= REQUIRED WORK =
Of the lines listed below, return exactly those that run from the line containing "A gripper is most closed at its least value" through the line containing "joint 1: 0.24", both included.

= PROVIDED MATERIAL =
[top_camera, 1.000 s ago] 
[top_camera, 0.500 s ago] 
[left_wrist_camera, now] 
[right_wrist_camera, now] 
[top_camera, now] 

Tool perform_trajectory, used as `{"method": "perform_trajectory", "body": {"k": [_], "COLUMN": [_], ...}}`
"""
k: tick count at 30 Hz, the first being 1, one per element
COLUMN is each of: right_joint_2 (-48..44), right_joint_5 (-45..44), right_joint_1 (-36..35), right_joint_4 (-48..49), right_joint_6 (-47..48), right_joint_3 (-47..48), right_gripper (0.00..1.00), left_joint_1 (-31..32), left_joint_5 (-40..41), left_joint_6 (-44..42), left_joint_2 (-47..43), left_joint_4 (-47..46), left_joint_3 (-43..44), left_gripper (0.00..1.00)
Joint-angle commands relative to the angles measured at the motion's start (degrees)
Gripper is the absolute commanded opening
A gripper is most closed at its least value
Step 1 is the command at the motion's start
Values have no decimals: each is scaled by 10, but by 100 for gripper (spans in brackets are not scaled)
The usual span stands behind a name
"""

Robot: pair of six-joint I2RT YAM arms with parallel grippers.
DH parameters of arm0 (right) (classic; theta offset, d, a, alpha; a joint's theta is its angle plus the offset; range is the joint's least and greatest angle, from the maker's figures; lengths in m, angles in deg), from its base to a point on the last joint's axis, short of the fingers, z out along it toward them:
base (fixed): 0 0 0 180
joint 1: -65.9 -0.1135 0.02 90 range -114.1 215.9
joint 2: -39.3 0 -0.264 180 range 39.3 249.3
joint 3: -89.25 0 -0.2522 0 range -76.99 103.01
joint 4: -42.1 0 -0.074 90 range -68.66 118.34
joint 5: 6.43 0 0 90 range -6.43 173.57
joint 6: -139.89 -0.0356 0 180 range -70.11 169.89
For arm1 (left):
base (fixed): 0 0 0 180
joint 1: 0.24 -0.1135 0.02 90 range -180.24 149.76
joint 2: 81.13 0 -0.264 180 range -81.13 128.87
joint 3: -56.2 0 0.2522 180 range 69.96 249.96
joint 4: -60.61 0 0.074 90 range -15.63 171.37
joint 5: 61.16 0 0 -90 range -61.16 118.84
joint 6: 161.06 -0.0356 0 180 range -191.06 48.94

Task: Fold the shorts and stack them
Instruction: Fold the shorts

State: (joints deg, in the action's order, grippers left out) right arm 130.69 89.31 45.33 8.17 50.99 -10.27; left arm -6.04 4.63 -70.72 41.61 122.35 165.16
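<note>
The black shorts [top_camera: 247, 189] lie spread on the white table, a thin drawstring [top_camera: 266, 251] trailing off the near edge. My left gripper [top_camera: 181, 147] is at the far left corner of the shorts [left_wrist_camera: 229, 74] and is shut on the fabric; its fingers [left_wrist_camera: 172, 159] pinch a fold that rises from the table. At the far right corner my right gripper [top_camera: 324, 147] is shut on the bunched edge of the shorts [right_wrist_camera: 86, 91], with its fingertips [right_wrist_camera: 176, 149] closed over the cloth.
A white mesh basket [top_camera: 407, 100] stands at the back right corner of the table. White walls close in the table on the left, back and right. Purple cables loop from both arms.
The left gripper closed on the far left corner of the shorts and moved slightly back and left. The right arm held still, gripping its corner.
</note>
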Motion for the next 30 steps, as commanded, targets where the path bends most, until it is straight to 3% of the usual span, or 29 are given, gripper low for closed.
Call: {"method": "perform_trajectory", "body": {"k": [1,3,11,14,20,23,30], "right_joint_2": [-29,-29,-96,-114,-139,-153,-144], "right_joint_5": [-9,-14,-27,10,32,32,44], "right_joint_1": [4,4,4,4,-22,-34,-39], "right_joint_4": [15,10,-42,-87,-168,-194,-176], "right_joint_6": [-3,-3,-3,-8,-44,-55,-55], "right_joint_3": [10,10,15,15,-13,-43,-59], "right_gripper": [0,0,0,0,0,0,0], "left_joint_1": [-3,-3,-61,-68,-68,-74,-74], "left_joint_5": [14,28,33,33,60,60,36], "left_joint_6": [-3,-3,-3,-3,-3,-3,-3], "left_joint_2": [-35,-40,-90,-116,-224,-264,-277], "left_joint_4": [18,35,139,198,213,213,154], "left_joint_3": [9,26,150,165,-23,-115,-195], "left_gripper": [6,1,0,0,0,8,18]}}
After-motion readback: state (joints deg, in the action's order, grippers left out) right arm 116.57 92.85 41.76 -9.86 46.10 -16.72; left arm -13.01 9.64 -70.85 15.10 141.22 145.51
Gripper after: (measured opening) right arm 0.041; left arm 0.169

= OUTPUT BELOW =
A gripper is most closed at its least value
Step 1 is the command at the motion's start
Values have no decimals: each is scaled by 10, but by 100 for gripper (spans in brackets are not scaled)
The usual span stands behind a name
"""

Robot: pair of six-joint I2RT YAM arms with parallel grippers.
DH parameters of arm0 (right) (classic; theta offset, d, a, alpha; a joint's theta is its angle plus the offset; range is the joint's least and greatest angle, from the maker's figures; lengths in m, angles in deg), from its base to a point on the last joint's axis, short of the fingers, z out along it toward them:
base (fixed): 0 0 0 180
joint 1: -65.9 -0.1135 0.02 90 range -114.1 215.9
joint 2: -39.3 0 -0.264 180 range 39.3 249.3
joint 3: -89.25 0 -0.2522 0 range -76.99 103.01
joint 4: -42.1 0 -0.074 90 range -68.66 118.34
joint 5: 6.43 0 0 90 range -6.43 173.57
joint 6: -139.89 -0.0356 0 180 range -70.11 169.89
For arm1 (left):
base (fixed): 0 0 0 180
joint 1: 0.24 -0.1135 0.02 90 range -180.24 149.76

This output requires no further additions.